With the rules now fully implemented, what can we learn from the FCA’s statements and investigations so far?

Convictions are difficult

Despite a number of investigations using SMCR powers, there has only been one high profile conviction when Jes Staley was fined more than £642,000 for failing to act with due skill, care and diligence in his response to a whistleblower in 2016. In a large firm, it is proving difficult to conclusively prove that one person should be held accountable for wrongdoing. The burden of proof is on the FCA which makes it difficult to secure a conviction but…

… Convictions may be higher for smaller businesses

With SMCR now extended to solo-regulated firms, that conviction rate could climb. While it can be impossible to prove personal responsibility in a large corporation it will be much easier in a smaller firm.

Firms should be proactive against non-financial misconduct

Non-financial misconduct will form part of the FCA’s assessment about who is a fit and proper person. In a Dear CEO letter Johnathan Davidson, Executive Director of Supervision, retail and authorisation wrote: “Following recent, publicised incidents of non-financial misconduct in the wholesale general insurance sector, I am writing to set out our clear expectation that you should be proactive in tackling such issues.” The FCA says it expects firms to identify what drives bad misconduct and, ‘modify those drivers’ to improve conduct.

Governance, governance, governance

As another Dear CEO letter highlights, this time from Marc Teasdale, the FCA is disappointed about standards of governance:

“Overall standards of governance, particularly at the level of the regulated entity, generally fall below our expectations. Funds offered to retail investors in the UK do not consistently deliver good value, frequently due to failure to identify and manage conflicts of interest,” he wrote.

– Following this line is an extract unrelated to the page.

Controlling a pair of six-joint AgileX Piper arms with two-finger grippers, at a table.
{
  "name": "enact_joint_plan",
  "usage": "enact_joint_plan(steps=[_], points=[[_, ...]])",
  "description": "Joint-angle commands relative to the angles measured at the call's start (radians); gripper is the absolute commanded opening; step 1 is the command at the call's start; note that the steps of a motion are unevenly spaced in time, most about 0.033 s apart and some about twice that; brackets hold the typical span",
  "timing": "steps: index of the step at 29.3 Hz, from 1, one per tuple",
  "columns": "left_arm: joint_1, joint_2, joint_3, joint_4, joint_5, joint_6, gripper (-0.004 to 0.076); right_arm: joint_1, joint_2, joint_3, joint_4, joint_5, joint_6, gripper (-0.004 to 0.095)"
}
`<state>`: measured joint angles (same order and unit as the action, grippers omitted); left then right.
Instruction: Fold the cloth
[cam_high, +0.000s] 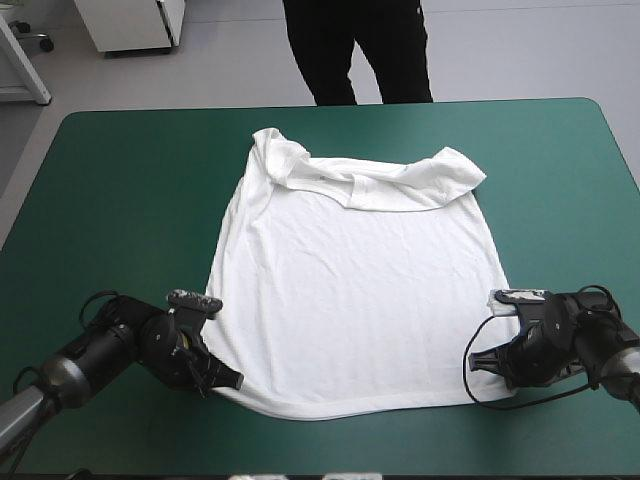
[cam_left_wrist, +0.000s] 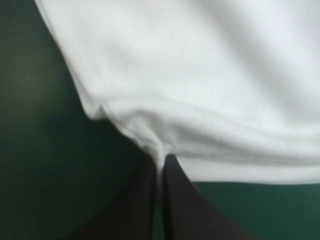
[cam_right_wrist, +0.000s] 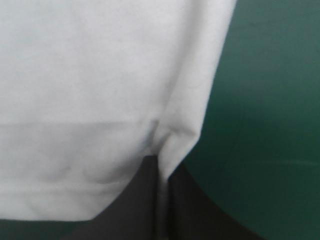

A key issue, according to Teasdale, is liquidity management in open-ended funds. Liquidity, he said, should remain the responsibility of the asset manager even if outsourced to a third-party provider. While it is possible to delegate control, it is not possible to delegate responsibility.

SMCR is an opportunity

Much depends on how companies choose to perceive SMCR. Some will see it as simply being a compliance project, another box to be ticked in order to satisfy the regulators. However, it helps businesses get their governance in order. It includes all the things that companies should be doing in any case and helps companies highlight risk. Those who see this as a positive element of strategy are likely to see real benefits.

Smaller businesses are still getting to grips with SMCR. There may be bumps along the way, but every investigation, enforcement action and statement from the FCA contains lessons for the wider sector.